DocForge is a universal document converter that transforms files between 17 formats across three categories: documents, spreadsheets, and images. With 67 distinct conversion paths powered by 10 specialized JavaScript libraries, it handles everything from DOCX-to-PDF document conversion to CSV-to-JSON data transformation to PNG-to-WebP image optimization -- all without any file ever leaving your browser.

The converter supports six document formats (DOCX, PDF, TXT, HTML, RTF, Markdown), six spreadsheet formats (XLSX, XLS, CSV, TSV, JSON, XML), and five image formats plus SVG input (PNG, JPG, WebP, BMP, GIF, SVG). Each format connects to multiple output targets through carefully engineered conversion pipelines that preserve content fidelity while adapting to the constraints of each target format.

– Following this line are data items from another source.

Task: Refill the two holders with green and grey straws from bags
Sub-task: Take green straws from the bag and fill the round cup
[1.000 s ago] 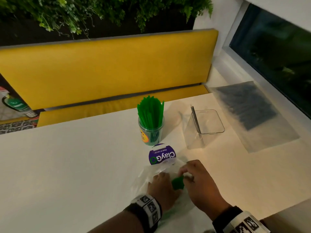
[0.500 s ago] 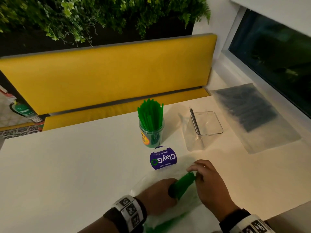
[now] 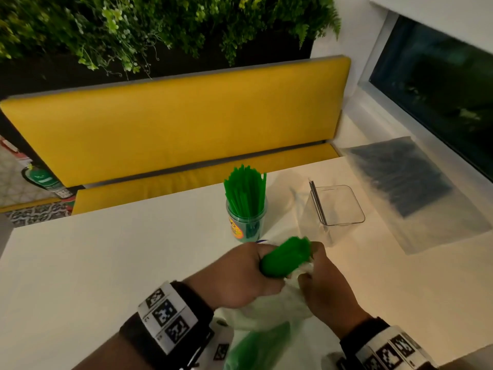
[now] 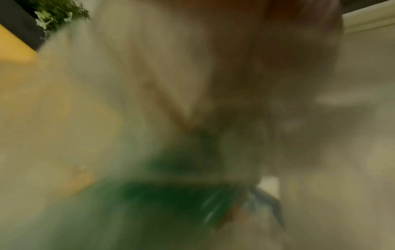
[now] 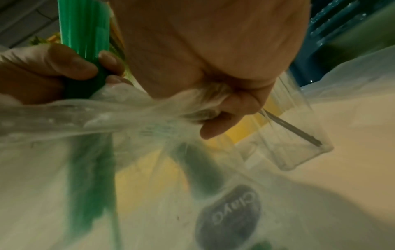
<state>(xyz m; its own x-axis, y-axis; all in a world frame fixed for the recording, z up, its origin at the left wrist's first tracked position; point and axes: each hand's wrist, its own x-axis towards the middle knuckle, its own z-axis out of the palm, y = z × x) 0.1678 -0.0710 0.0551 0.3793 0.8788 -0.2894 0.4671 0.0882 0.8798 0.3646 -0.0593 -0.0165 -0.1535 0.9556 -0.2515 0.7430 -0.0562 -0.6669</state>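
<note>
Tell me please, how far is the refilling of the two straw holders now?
The round jar already stands full of green straws. In hand: the left hand grips a bundle of green straws pulled from the bag, which the right hand pinches. Left: the clear square holder has only a couple of straws, and the grey-straw bag lies untouched.

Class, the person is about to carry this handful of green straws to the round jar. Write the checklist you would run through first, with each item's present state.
1. Left hand grip firm round the green straw bundle: ok.
2. Bundle fully out of the clear bag: not ok, its lower end is still inside.
3. Right hand restraining the bag: ok.
4. Round jar upright: ok.
5. Room left in the jar: cannot tell.
6. Square holder clear of the path: ok.
</note>
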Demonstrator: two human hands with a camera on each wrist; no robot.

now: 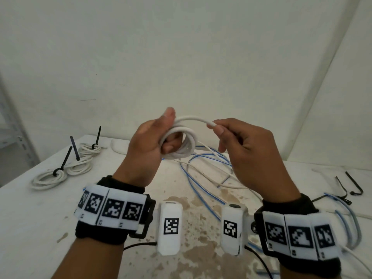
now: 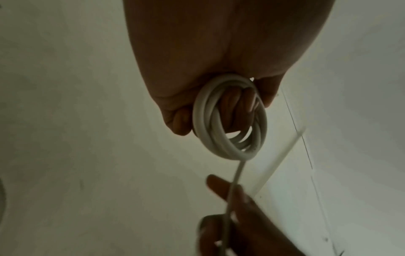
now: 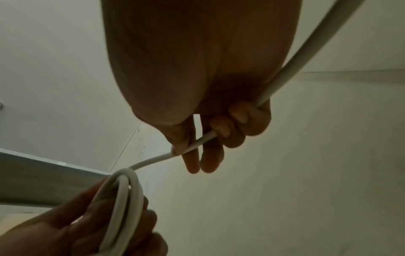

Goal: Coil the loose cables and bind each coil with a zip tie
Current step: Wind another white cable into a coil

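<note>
A white cable coil [image 1: 182,144] of several loops is held up above the table, with my left hand [image 1: 155,141] gripping it and its fingers through the ring. The left wrist view shows the same coil [image 2: 230,121] hanging from those curled fingers. One strand arcs from the coil's top to my right hand [image 1: 237,141], which pinches the cable's free length [image 3: 197,143] between thumb and fingers. The cable trails on past the right palm [image 3: 306,52]. Three finished white coils [image 1: 49,179] [image 1: 79,167] [image 1: 90,149], each bound with a black zip tie, lie at the table's left.
Loose white and blue-striped cables [image 1: 201,176] sprawl over the stained white table [image 1: 50,228] under my hands. Spare black zip ties [image 1: 354,185] lie at the right, beside more blue cable [image 1: 346,216]. A white wall stands close behind, and a metal shelf frame [image 1: 14,137] is at far left.
</note>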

DocForge includes a smart preview system that renders your file content before conversion -- DOCX files display as formatted HTML via mammoth.js, spreadsheets render as interactive tables via PapaParse and SheetJS, images appear inline, and PDFs show extracted text. The preview data is cached in memory so the conversion step does not need to re-parse the original file, making the entire process faster and more efficient.

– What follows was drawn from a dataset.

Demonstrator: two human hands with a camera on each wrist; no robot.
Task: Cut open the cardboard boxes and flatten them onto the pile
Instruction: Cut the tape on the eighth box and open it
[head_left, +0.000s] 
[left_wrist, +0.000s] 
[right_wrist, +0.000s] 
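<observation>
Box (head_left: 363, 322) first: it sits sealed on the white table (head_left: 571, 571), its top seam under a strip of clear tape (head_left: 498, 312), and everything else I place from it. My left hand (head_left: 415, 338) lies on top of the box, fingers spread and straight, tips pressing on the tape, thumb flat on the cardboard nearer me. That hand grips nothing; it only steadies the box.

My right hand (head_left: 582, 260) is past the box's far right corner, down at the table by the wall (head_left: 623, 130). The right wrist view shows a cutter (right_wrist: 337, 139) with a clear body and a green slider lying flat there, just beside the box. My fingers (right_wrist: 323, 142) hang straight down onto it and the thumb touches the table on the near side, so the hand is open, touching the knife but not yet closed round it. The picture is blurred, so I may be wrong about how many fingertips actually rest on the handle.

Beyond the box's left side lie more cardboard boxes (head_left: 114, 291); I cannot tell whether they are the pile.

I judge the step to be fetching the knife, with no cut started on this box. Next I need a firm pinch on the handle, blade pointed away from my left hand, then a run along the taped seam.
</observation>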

A standout technical achievement is the custom MinZip class for DOCX generation. Rather than depending on a heavy ZIP library like JSZip, DocForge implements its own minimal ZIP builder that constructs valid OOXML packages with CRC-32 checksums, proper content type declarations, relationship files, and Word document XML -- creating standards-compliant .docx files from scratch using pure JavaScript.

Key Features

17 Supported Formats

Documents: DOCX, PDF, TXT, HTML, RTF, Markdown. Spreadsheets: XLSX, XLS, CSV, TSV, JSON, XML. Images: PNG, JPG, WebP, BMP, GIF, plus SVG as an input format. Every format is read and written entirely in JavaScript.

67 Conversion Paths

14 document paths (DOCX↔PDF↔TXT↔HTML↔MD↔RTF), 24 spreadsheet paths (XLSX↔CSV↔TSV↔JSON↔XML), 20 image paths (PNG↔JPG↔WebP↔BMP↔GIF, SVG→raster), and 9 cross-category paths including spreadsheet-to-PDF and image-to-PDF.

10 Processing Libraries

mammoth.js 1.6.0, pdf.js 3.11.174, pdf-lib 1.17.1, jsPDF 2.5.1, SheetJS (XLSX) 0.18.5, PapaParse 5.4.1, marked 12.0.0, Turndown 7.1.3, html2canvas 1.4.1, and FileSaver 2.0.5 -- each handling specific format conversions.

Smart File Preview

See your content before converting: DOCX renders as formatted HTML, CSV/TSV/XLSX display as sortable tables (first 15 rows), images show inline (max 280px), PDFs extract text from the first 5 pages, and text formats show the first 5000 characters.

Custom DOCX Generation

The MinZip class builds valid OOXML .docx packages without any external ZIP library. It generates CRC-32 checksums, writes uncompressed store entries, and creates proper [Content_Types].xml, _rels/.rels, and word/document.xml structures.

PDF Rendering Engine

pdf.js 3.11.174 extracts text for preview and renders pages at 2x scale for high-quality image export. Supports up to 20 pages per document. Combined with jsPDF 2.5.1 for generating PDF output from any source format.

Image Interchange Layer

The Canvas API serves as a universal image interchange format -- any image loads onto a canvas element, then exports to PNG, JPG (92% quality, white background), WebP, BMP, or GIF. SVG rasterization defaults to 800×600 pixels.

Auto-Detection & Download

Input format is detected automatically from the file extension. The output dropdown shows only compatible target formats. Converted files download instantly with the correct file extension and MIME type via FileSaver.js.

Processing Libraries

DocForge relies on 10 battle-tested open-source JavaScript libraries, each responsible for specific format operations. All libraries execute entirely in the browser -- no server-side processing occurs at any point.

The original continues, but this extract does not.